When you configure retention, you have to decide: How long do you want to keep the data (Total retention period), and how long do you want to be able to easily query that data (Interactive retention). The Archive Period is the Total retention period minus the Interactive retention.

You can still access data after it is archived. It is just harder.

The longer the Interactive retention, the more cost, but still not a lot. Details here.

Set the retention policy (better mode)

Time to set the retention. You can do that on a per table level instead of the whole workspace. Simply follow these steps.

  1. In the workspace find Tables to the left.
  2. Find the table named AzureActivity and click the three dot menu to the right.
  3. Choose Manage table
  4. Set the retention according to your needs. Here is on configured to keep data for two years and it will be interactive for one year.

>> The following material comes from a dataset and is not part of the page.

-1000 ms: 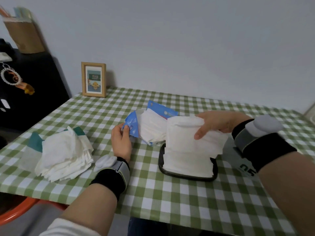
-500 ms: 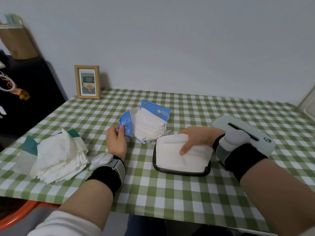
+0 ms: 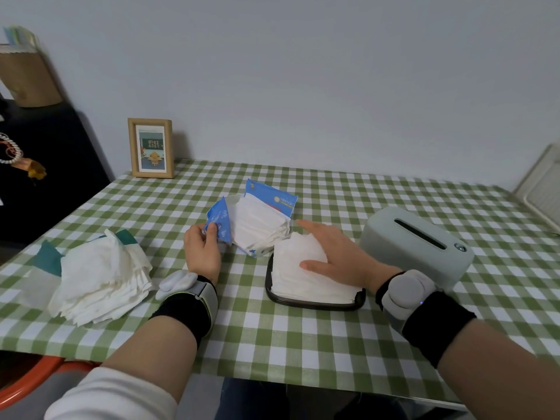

Note that you can set your retention period to 12 years!

KQL

If you do not want to see all the data in the log table you can use the query language called KQL. I will not go into any deep stuff here but here is how you use it in a Log Analytics workspace. Note that I am far from a KQL guru.

  • Go back to the Logs.
  • On the right side, change from Simple mode to KQL in the dropdown.
  • Start writing your query. Here are some examples:

List the activity for the give user for the last 24 hours.

AzureActivity
| where Caller == "user@domain.onmicrosoft.com"

Show all the delete operations for the last 24 hours

AzureActivity
| where OperationNameValue contains "DELETE"

Show all the operations from a given IP-address for the last two days

AzureActivity
| where CallerIpAddress == "81.170.238.13"
| where TimeGenerated >= ago(2d)

Conclusion

Being able to extend the log retention of the Azure Activity log is useful for many reasons. Storing the data in an Azure Log Analytics Workspace makes it easy to query and help you find answers to questions relating to resource management in Azure, even after 90 days.